## What the exercise asks
Your task is to reproduce exactly the lines that run from the beginning of the data through the line where "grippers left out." appears.

## Data below
_ _ _ _ _ _ _
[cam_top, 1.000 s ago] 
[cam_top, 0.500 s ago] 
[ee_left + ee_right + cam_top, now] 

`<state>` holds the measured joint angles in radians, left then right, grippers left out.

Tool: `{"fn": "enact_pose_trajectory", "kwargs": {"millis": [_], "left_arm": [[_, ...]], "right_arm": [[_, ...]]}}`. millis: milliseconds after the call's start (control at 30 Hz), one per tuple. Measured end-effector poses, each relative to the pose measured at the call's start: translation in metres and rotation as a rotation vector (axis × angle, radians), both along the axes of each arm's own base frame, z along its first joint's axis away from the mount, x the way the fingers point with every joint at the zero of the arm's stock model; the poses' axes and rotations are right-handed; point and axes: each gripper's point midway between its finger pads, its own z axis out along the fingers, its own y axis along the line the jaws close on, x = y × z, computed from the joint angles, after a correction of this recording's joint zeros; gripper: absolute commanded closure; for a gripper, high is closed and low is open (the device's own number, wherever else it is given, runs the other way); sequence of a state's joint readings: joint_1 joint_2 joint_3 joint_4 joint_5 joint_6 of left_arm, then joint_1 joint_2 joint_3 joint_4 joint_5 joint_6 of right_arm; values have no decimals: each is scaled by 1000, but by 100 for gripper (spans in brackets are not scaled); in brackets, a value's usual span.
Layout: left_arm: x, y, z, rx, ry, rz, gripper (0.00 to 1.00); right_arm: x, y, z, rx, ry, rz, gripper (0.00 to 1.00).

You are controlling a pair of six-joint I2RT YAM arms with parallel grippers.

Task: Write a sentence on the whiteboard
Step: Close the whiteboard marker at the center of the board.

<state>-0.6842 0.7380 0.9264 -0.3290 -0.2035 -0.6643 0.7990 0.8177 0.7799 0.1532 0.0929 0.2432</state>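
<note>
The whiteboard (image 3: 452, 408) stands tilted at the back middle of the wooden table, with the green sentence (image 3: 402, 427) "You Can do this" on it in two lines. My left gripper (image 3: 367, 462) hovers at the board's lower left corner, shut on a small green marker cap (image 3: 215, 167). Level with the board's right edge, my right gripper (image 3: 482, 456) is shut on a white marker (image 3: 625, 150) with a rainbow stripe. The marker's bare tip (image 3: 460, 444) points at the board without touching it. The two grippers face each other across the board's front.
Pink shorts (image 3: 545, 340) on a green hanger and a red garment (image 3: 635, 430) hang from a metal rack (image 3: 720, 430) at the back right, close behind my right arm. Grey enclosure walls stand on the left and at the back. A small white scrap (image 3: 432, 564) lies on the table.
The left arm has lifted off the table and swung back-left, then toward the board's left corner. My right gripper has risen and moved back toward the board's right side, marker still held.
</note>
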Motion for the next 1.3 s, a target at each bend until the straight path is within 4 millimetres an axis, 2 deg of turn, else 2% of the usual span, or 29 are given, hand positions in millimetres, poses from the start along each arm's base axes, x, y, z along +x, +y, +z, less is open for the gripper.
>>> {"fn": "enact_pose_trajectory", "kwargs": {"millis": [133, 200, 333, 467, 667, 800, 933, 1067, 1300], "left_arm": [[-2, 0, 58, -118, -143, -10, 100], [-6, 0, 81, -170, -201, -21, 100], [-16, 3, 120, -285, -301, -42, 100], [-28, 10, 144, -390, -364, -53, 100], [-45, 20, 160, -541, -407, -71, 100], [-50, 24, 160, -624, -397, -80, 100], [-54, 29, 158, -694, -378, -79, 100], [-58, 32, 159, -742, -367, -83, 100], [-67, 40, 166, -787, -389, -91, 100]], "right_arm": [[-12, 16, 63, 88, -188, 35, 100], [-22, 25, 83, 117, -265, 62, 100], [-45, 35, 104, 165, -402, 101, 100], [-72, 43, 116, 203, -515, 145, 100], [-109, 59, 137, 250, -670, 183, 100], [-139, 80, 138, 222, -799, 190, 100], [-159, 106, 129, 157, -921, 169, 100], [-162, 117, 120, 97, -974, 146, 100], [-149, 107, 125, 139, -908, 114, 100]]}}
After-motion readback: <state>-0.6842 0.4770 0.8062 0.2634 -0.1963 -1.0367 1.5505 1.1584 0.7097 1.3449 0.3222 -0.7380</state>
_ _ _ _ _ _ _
## Response to this exercise
[cam_top, 1.000 s ago] 
[cam_top, 0.500 s ago] 
[ee_left + ee_right + cam_top, now] 

`<state>` holds the measured joint angles in radians, left then right, grippers left out.

No part of the exercise remains open.